• _Work request_
Each line below should be reproduced without any alteration.

• _Data below_
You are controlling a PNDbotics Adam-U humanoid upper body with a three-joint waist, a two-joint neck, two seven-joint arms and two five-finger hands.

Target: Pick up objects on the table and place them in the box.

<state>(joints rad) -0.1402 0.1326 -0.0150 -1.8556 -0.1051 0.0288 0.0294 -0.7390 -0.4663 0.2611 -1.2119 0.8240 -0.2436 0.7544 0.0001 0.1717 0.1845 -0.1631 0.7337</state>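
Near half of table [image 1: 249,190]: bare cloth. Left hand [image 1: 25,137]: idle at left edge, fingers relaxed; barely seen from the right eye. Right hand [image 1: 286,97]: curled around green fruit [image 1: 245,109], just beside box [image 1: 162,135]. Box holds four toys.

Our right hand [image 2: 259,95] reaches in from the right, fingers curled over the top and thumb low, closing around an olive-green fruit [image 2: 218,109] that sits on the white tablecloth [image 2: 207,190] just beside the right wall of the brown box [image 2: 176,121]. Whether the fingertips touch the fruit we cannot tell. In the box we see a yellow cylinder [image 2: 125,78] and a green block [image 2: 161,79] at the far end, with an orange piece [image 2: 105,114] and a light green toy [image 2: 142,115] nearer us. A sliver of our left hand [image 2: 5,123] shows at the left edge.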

• _Solution to this task_
You are controlling a PNDbotics Adam-U humanoid upper body with a three-joint waist, a two-joint neck, two seven-joint arms and two five-finger hands.

Target: Pick up objects on the table and place them in the box.

<state>(joints rad) -0.1402 0.1326 -0.0150 -1.8556 -0.1051 0.0288 0.0294 -0.7390 -0.4663 0.2611 -1.2119 0.8240 -0.2436 0.7544 0.0001 0.1717 0.1845 -0.1631 0.7337</state>
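Near half of table [image 1: 249,190]: bare cloth. Left hand [image 1: 25,137]: idle at left edge, fingers relaxed; barely seen from the right eye. Right hand [image 1: 286,97]: curled around green fruit [image 1: 245,109], just beside box [image 1: 162,135]. Box holds four toys.

Our right hand [image 2: 259,95] reaches in from the right, fingers curled over the top and thumb low, closing around an olive-green fruit [image 2: 218,109] that sits on the white tablecloth [image 2: 207,190] just beside the right wall of the brown box [image 2: 176,121]. Whether the fingertips touch the fruit we cannot tell. In the box we see a yellow cylinder [image 2: 125,78] and a green block [image 2: 161,79] at the far end, with an orange piece [image 2: 105,114] and a light green toy [image 2: 142,115] nearer us. A sliver of our left hand [image 2: 5,123] shows at the left edge.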

That was the complete answer.